Terlebih, kata Edi, kakaknya yang berprofesi sebagai dokter itu merasa sering dipersulit oleh IDI. Hingga saat ini yang bersangkutan juga merasa antipati dengan organisasi yang menaungi dokter se-Indonesia tersebut.

“Kakak saya sih nangis waktu mendengar Terawan dibegitukan, kakak saya juga dokter dan dia sendiri mengalami bagaimana ketika dia mau mengurus dokter spesialis oleh IDI. Kemudian waktu itu dia masih di daerah, itu pengalamannya sehingga dia tidak mau praktik menggunakan izin dari IDI, pokoknya dia antipati sekali lah,” imbuh Edi.

Terbongkar Ketua IDI yang pecat dr Terawan ternyata pengurus Ormas keagamaan ini yang sering serang Gus Yaqut

Pemecatan dokter Terawan Agus Putranto dari keanggotaan Ikatan Dokter Indonesia atau IDI tengah menjadi polemik. Apalagi setelah terbongkar jabatan Ketua IDI menjadi pengurus salah satu ormas keagamaan yang sering tentang Menteri Agama Yaqut Cholit Qoumas atau Gus Yaqut.

Dilansir dari Warta Ekonomi jaringan media Suara Ketua IDI saat ini dijabat oleh dr Muhammad Adib Khumaidi SpOT. Namanya kini menjadi trending di social media khususnya Twitter.

Ketua IDI trending di Twitter

Ini lantaran tagar Ketua IDI menyembul ke permukaan di cuit oleh para pengguna social media berlogo burung biru itu. Tercatat lebih dari 2 ribu pengguna telah menyematkan nama ketua IDI di platform tersebut.

Jika ditelisik Sosok dr Muhammad Adib Khumaidi SpOT diangkat sebagai ketua sejak muktamar IDI XXXI pada ke-31 di Kota Banda Aceh. Mulai saat itu dia menjabat Ketua Umum Pengurus Besar Ikatan Dokter Indonesia.

Ketua IDI dijabat dr Muhammad Adib Khumaidi

“Dokter Adib sudah dikukuhkan sebagai ketua umum. Beliau terpilih dalam Muktamar IDI ke-30 di Samarinda,” kata Ketua Panitia Muktamar IDI ke 31 dr Nasrul Musadir Alsa di Banda Aceh kala itu.

Nasrul menerangkan bahwa mekanisme pemilihan ketua baru di IDI lain jika dibandingkan dengan normalnya organisasi lain.
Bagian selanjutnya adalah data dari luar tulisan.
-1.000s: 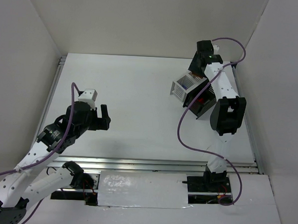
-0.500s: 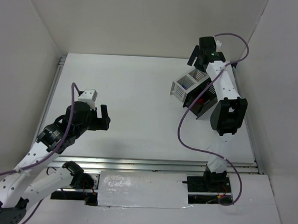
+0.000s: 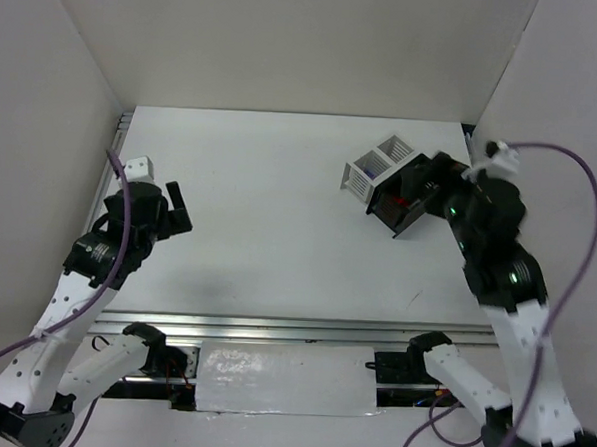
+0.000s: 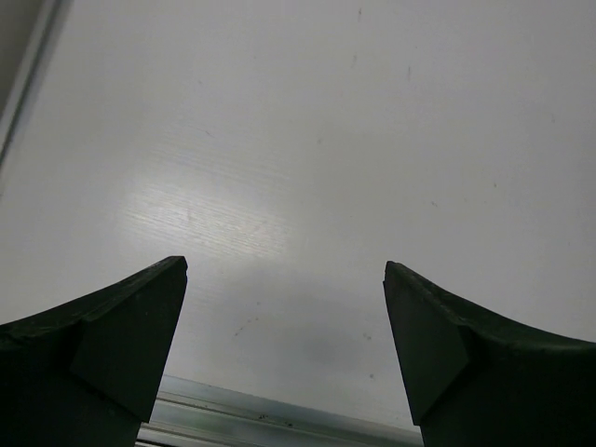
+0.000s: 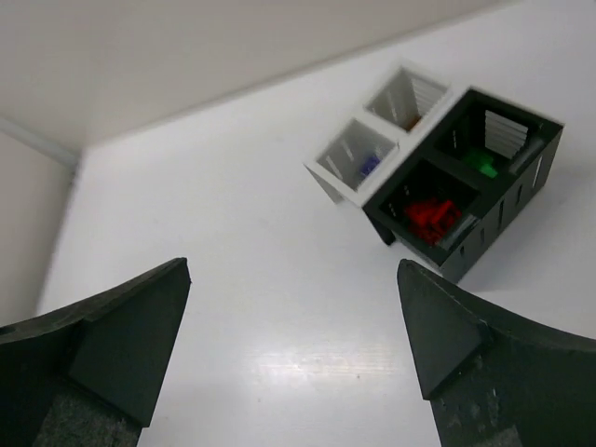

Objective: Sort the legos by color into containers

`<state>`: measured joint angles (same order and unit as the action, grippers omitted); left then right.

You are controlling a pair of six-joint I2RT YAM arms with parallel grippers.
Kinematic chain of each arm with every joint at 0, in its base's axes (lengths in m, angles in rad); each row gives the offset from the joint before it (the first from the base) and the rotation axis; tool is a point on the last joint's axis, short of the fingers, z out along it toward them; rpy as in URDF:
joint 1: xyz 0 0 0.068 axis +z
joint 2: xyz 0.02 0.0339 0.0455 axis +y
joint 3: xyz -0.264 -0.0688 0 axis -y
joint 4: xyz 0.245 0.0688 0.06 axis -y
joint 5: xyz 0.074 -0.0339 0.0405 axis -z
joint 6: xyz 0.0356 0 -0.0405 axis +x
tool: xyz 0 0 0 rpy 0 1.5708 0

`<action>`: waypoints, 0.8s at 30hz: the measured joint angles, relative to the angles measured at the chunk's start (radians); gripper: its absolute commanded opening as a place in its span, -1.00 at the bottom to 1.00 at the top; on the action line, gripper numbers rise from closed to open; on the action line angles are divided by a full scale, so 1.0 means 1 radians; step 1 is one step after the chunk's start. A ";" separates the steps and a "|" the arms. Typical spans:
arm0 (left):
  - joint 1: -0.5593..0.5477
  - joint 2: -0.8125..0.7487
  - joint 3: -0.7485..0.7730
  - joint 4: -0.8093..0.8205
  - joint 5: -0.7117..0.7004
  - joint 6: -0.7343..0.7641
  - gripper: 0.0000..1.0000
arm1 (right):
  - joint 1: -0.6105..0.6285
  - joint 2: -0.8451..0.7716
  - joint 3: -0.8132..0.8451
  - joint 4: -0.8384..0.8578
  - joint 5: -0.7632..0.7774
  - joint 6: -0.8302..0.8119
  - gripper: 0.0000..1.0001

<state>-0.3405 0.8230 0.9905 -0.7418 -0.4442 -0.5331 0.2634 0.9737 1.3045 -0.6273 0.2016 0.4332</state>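
Observation:
The legos lie in two boxes at the far right. In the right wrist view the white box (image 5: 343,177) holds a purple lego (image 5: 368,166) and an orange-brown lego (image 5: 410,120). The black box (image 5: 503,219) holds red legos (image 5: 431,217) and a green lego (image 5: 484,169). My right gripper (image 5: 293,279) is open and empty, well back from the boxes, above bare table. From the top view it (image 3: 422,178) hangs beside the black box (image 3: 396,219) and the white box (image 3: 369,170). My left gripper (image 4: 284,275) is open and empty at the left side (image 3: 175,210).
A metal rail (image 3: 303,329) runs along the table's near edge and shows in the left wrist view (image 4: 279,424). White walls enclose the table on three sides. A purple cable (image 3: 579,228) loops beside the right arm.
My right arm has pulled back from over the boxes toward the near right, its gripper now facing them. My left arm has swung left and farther from the rail.

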 measured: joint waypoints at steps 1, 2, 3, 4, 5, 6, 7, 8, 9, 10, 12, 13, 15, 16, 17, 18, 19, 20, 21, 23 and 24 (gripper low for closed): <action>0.012 0.001 0.024 -0.010 -0.021 -0.003 0.99 | 0.005 -0.098 -0.032 0.000 -0.001 0.003 0.99; 0.018 0.001 0.060 -0.030 -0.054 -0.005 0.99 | 0.005 -0.200 -0.065 0.002 0.000 0.007 0.99; 0.019 -0.001 0.086 -0.032 -0.064 -0.006 0.99 | 0.005 -0.270 -0.084 -0.006 0.003 0.012 0.99; 0.020 -0.007 0.124 -0.045 -0.086 -0.005 0.99 | 0.007 -0.328 -0.099 -0.010 0.003 0.013 0.99; 0.021 -0.013 0.158 -0.051 -0.107 -0.002 0.99 | 0.022 -0.380 -0.115 -0.020 0.018 0.016 0.99; 0.021 -0.024 0.190 -0.053 -0.126 0.004 0.99 | 0.054 -0.429 -0.137 -0.031 0.034 0.023 0.99; 0.021 -0.041 0.217 -0.056 -0.142 0.009 0.99 | 0.095 -0.477 -0.158 -0.051 0.040 0.027 0.99; 0.021 -0.060 0.240 -0.063 -0.158 0.014 0.99 | 0.131 -0.520 -0.172 -0.085 0.041 0.034 0.99; 0.021 -0.081 0.257 -0.071 -0.171 0.021 0.99 | 0.153 -0.550 -0.172 -0.120 0.039 0.041 0.99; 0.021 -0.109 0.275 -0.082 -0.183 0.032 0.99 | 0.163 -0.583 -0.168 -0.150 0.039 0.043 0.99; 0.021 -0.157 0.300 -0.103 -0.200 0.040 0.99 | 0.166 -0.637 -0.136 -0.219 0.048 0.048 0.99; 0.021 -0.197 0.312 -0.118 -0.204 0.046 0.99 | 0.166 -0.653 -0.118 -0.242 0.053 0.047 0.99; 0.022 -0.259 0.327 -0.142 -0.208 0.060 0.99 | 0.167 -0.693 -0.053 -0.310 0.075 0.044 0.99; 0.022 -0.283 0.330 -0.150 -0.209 0.061 0.99 | 0.168 -0.706 -0.026 -0.332 0.090 0.041 0.99; 0.023 -0.308 0.330 -0.158 -0.209 0.061 0.99 | 0.168 -0.716 -0.006 -0.349 0.102 0.039 0.99; 0.023 -0.326 0.325 -0.165 -0.208 0.061 0.99 | 0.168 -0.724 0.007 -0.362 0.110 0.037 0.99; 0.023 -0.345 0.314 -0.167 -0.208 0.061 0.99 | 0.168 -0.733 0.014 -0.377 0.121 0.036 0.99; 0.024 -0.361 0.297 -0.174 -0.205 0.062 0.99 | 0.168 -0.738 0.016 -0.390 0.128 0.035 0.99; 0.024 -0.373 0.280 -0.182 -0.201 0.061 0.99 | 0.169 -0.739 0.016 -0.404 0.133 0.033 0.99; 0.024 -0.383 0.257 -0.199 -0.190 0.061 0.99 | 0.169 -0.739 0.012 -0.421 0.137 0.033 0.99; 0.024 -0.383 0.250 -0.204 -0.184 0.061 0.99 | 0.169 -0.739 0.011 -0.430 0.137 0.034 0.99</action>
<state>-0.3168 0.4400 1.2404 -0.9463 -0.6281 -0.4717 0.4324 0.2352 1.3155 -1.0569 0.3386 0.4667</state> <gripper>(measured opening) 0.995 0.994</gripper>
Sebelumnya, Adib terpilih sebagai Ketua PB IDI periode 2022-2025 dalam Muktamar ke-30 di Samarinda pada 2018.

Tetapi, pada periode 2018-2022, Adib menjabat sebagai wakil ketua umum sampai nanti pada waktunya dikukuhkan menjadi ketua umum periode selanjutnya yakni di Muktamar ke-31 di Banda Aceh.

Sementara itu, ketua umum periode 2025-2028 yang terpilih dalam Muktamar IDI ke 31 di Banda Aceh yakni dr Selamet Budiarto.
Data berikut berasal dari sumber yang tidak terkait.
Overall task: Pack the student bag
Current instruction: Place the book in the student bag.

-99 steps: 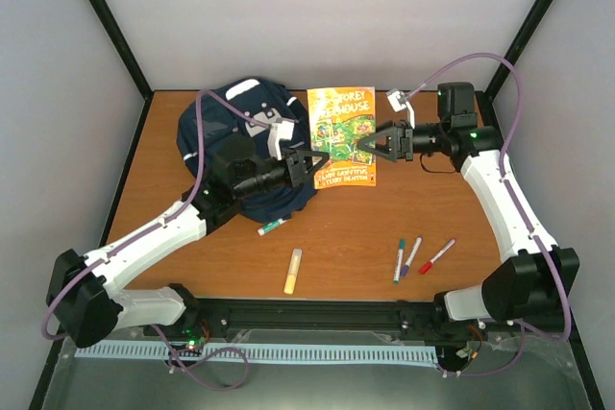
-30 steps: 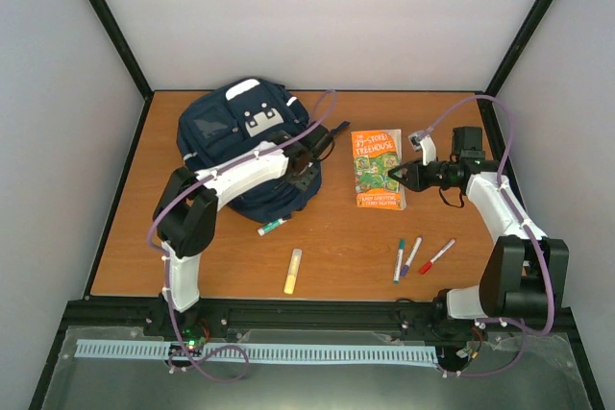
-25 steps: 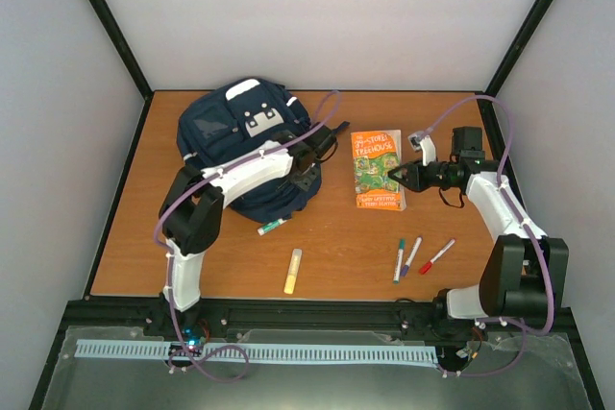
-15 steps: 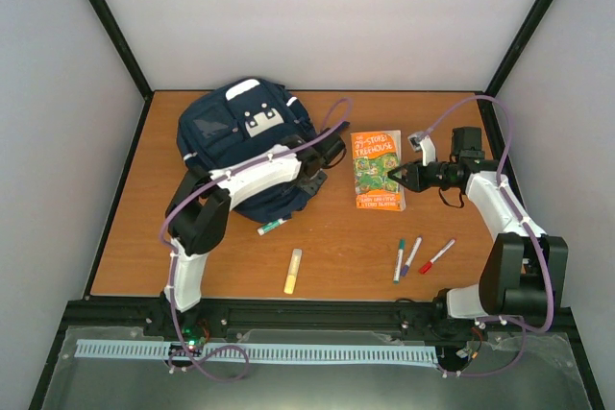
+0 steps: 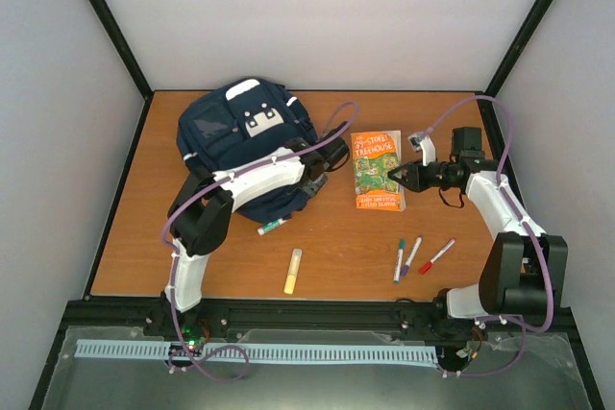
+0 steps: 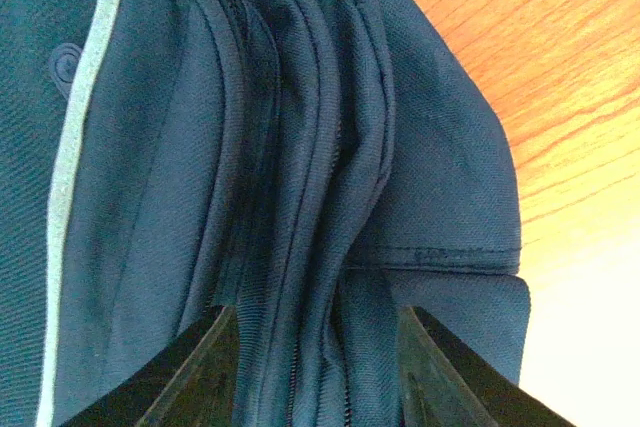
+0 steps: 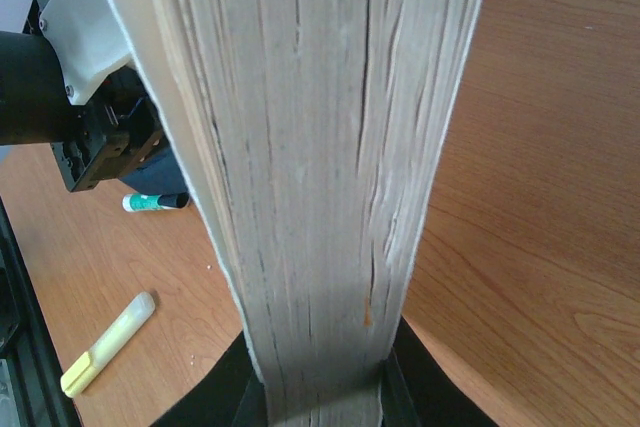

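Backpack (image 5: 223,124) of creased twill, thick-paged book (image 5: 375,153)

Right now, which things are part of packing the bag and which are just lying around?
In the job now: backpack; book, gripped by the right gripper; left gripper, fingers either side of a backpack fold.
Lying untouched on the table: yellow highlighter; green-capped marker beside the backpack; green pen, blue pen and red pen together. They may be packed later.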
Dalam kepengurusan periode 2022-2025, Selamet akan menjabat sebagai wakil ketua umum terlebih dahulu, hal itu untuk mendukung Adib Khumaidi dalam melaksanakan tugas. “Jadi dokter Selamet menjabat sebagai wakil ketua umum dulu, nanti 2025-2028 baru menjabat sebagai ketua umum dikukuhkan dalam muktamar selanjutnya,” terang Nasrul.

dr Muhammad Adib Khumaidi juga pengurus MUI

Ketua IDI, dr Muhammad Adib Khumaidi SpOT diketahui juga menjadi pengurus Majelis Ulama Indonesia (MUI). Dia menjabat sebagai Ketua Lembaga Kesehatan MUI.

MUI disebut oleh Menteri Agama Gus Yaqut sebagai ormas. Hal itu ketika Kementrian Agama menerbitkan logo Halal baru.

Gus Yaqut saat itu menerangkan sertifikasi halal juga akan diterbitkan oleh Kementrian agama bukan lagi ormas. MUI kerap kali berseberangan dengan Gus Yaqut.

Melalui Wakil Ketua Umum Anwar Abbas, MUI seringkali melontarkan kritikan terhadap Gus Yaqut. Salah satunya terkait penerbitan logo halal baru.

Bahkan, beberapa kali MUI menyerang logo halal itu sebagai hal yang terlalu mengedepankan budaya Jawa karena berbentuk mirip Gunungan Wayang yang memang identik dengan kesenian dalam budaya Jawa.